Over the following years O’Callaghan wins events across Ireland and Europe and continues to achieve pioneering feats, not least in 1931, when he wins six Irish titles in one afternoon: hammer, shot put, discus, high jump, 56 lbs. without follow, and 56 lbs. over-the-bar. On August 1, 1932, he defends his Olympic title at the 1932 Summer Olympics in Los Angeles. With just one throw left in the competition, he trails second behind the Finnish champion, Ville Pörhölä. With his last throw, he claims the event with a distance of 176 ft. 11 in. (53.92 m), becoming the only Irish person in history to win two gold medals at the Olympic games. He seems in prime condition to defend his title for a third time at the 1936 Summer Olympics in Berlin, but a dispute in the athletics world brings the suspension of the National Athletic and Cycling Association of Ireland (NACAI) by the International Amateur Athletic Federation (IAAF). The subsequent decision not to send a team to Berlin by the Irish Olympic Council denies him the opportunity to win a hat-trick of gold medals.

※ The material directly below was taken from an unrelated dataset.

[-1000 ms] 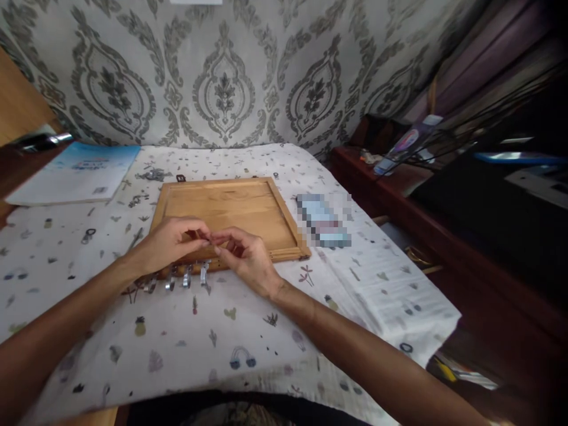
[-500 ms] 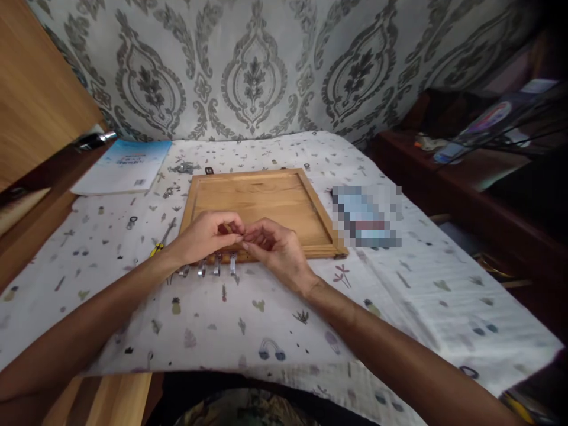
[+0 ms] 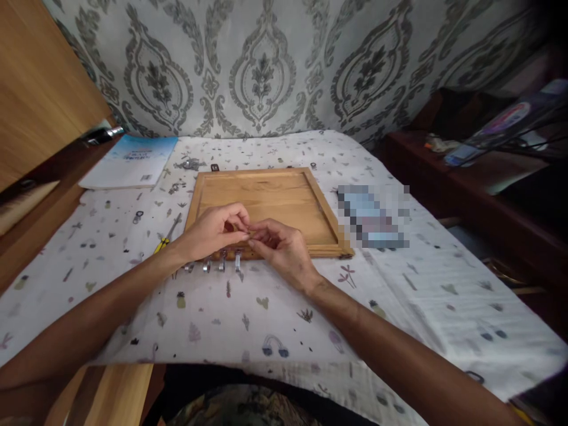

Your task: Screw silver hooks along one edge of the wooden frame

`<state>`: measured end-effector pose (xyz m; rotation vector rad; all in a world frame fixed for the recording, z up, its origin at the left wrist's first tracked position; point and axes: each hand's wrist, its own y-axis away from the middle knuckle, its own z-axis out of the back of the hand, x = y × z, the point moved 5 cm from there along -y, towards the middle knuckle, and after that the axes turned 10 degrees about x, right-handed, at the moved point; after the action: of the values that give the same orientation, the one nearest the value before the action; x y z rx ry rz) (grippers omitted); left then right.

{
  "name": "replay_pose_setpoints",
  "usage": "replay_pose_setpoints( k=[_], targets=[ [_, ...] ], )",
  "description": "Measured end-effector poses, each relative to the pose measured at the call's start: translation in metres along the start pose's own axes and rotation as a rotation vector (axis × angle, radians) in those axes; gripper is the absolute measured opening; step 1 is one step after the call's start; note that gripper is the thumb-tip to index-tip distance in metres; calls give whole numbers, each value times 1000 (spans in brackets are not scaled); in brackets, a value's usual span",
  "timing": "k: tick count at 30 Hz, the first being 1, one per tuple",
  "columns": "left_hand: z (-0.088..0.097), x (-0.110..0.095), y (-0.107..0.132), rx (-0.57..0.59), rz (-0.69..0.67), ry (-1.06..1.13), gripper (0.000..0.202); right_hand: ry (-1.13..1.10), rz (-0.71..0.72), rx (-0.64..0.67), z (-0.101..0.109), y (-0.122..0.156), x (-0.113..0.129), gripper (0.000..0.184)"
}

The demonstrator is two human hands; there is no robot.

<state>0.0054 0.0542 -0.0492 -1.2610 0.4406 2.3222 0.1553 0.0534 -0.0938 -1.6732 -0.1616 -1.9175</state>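
Note:
A framed wooden panel (image 3: 261, 198) lies flat on the cloth-covered table. Over its near edge my left hand (image 3: 219, 228) and my right hand (image 3: 284, 251) meet, thumbs and fingertips pinched close together. Whatever is between the fingertips is too small to make out. Several shiny metal clips (image 3: 238, 261) hang along the panel's near edge, just below my left hand. A screwdriver with a yellow and black handle (image 3: 162, 244) lies to the left of the panel, close to my left wrist.
Small metal parts (image 3: 177, 187) and a grey heap of hardware (image 3: 190, 164) lie left of the panel's far corner. A blue and white book (image 3: 131, 163) is at the back left. Right of the panel is a blurred-out phone-like object (image 3: 373, 216). A patterned curtain (image 3: 261, 71) hangs behind.
The view has shifted slightly, so everything sits a little further right. My hands stay pinched together over the panel's near edge, with only slight finger movement.

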Motion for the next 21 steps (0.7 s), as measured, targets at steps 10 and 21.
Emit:
replay_pose_setpoints(
  k=[10, 21],
  targets=[
    [-1, 0, 0, -13, -6, -42, 10, 59, -15, -13, 1, 2, 6, 9],
    [0, 2, 0, -14, -39, -22, 14, -25, -74, 1, 3, 0, 0, 14]
  ],
)
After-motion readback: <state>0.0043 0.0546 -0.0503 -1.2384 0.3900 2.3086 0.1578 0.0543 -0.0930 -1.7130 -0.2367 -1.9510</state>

O’Callaghan remains a dominant force in athletic circles, however. In 1934 he sets the record for the hammer on European soil with a throw of 186 ft. 10 in. (56.95 m) at Enniscorthy, County Wexford. He later achieves an unofficial world record in the hammer in 1937 in Fermoy, County Cork, with a remarkable throw of 195 ft. 5 in. (59.55 m), breaking the old record by more than 6 ft. (1.83 m). As the IAAF still refuses to sanction the NACAI, the record is not ratified, ensuring that the then twenty-four-year-old record of his compatriot, Patrick Ryan, who competes for the United States, remains in place. In total, as well as his two Olympic gold medals, he also wins six Irish championships in the hammer, four Irish championships in the 56 lb. shot, three Irish championships throwing the 56 lb. weight over-the-bar, and one Irish championship in the discus. He also wins the American hammer championship in 1933 and the British championship in the same event the following year. Despite his size, he jumps 6 ft. 2 in. (1.88 m) in the high jump and is Irish champion on three consecutive occasions (1929–31).

After an accident in which a child is killed by a flying hammer, O’Callaghan emigrates to the United States just before World War II and takes up professional wrestling. Attempts are made to set up a match with world wrestling champion Dan O’Mahoney, but this never occurs. He has a high profile, however. Samuel Goldwyn offers him the film role of Tarzan and he plays handball with Bing Crosby before returning home to Clonmel, where he becomes a prominent member of Clonmel Commercials Gaelic football club and manages that club’s senior team to three county championships (1965–67). He is later chairman and honorary president of the club. In 1984 he is made a Freeman of Clonmel, a town where he is known as “the doc” or “Dr. Pat” and revered as a humble, charming, jovial man, with a reputation for particular kindness to his poorer patients. At 6 ft. 1 in. (1.855 m) and sixteen stone (101.6 kg), he is a larger-than-life figure and the focal point of innumerable stories confirming his status as a living legend. In 1960 he is the first person voted into the newly conceived Texaco Hall of Fame. He lives for many years at Roseville, Western Road, Clonmel, and dies there on December 1, 1991.

O’Callaghan is survived by three sons and one daughter. His younger brother Con represents Ireland in the decathlon at the 1928 Olympic games and wins that event at the third Tailteann games in 1932.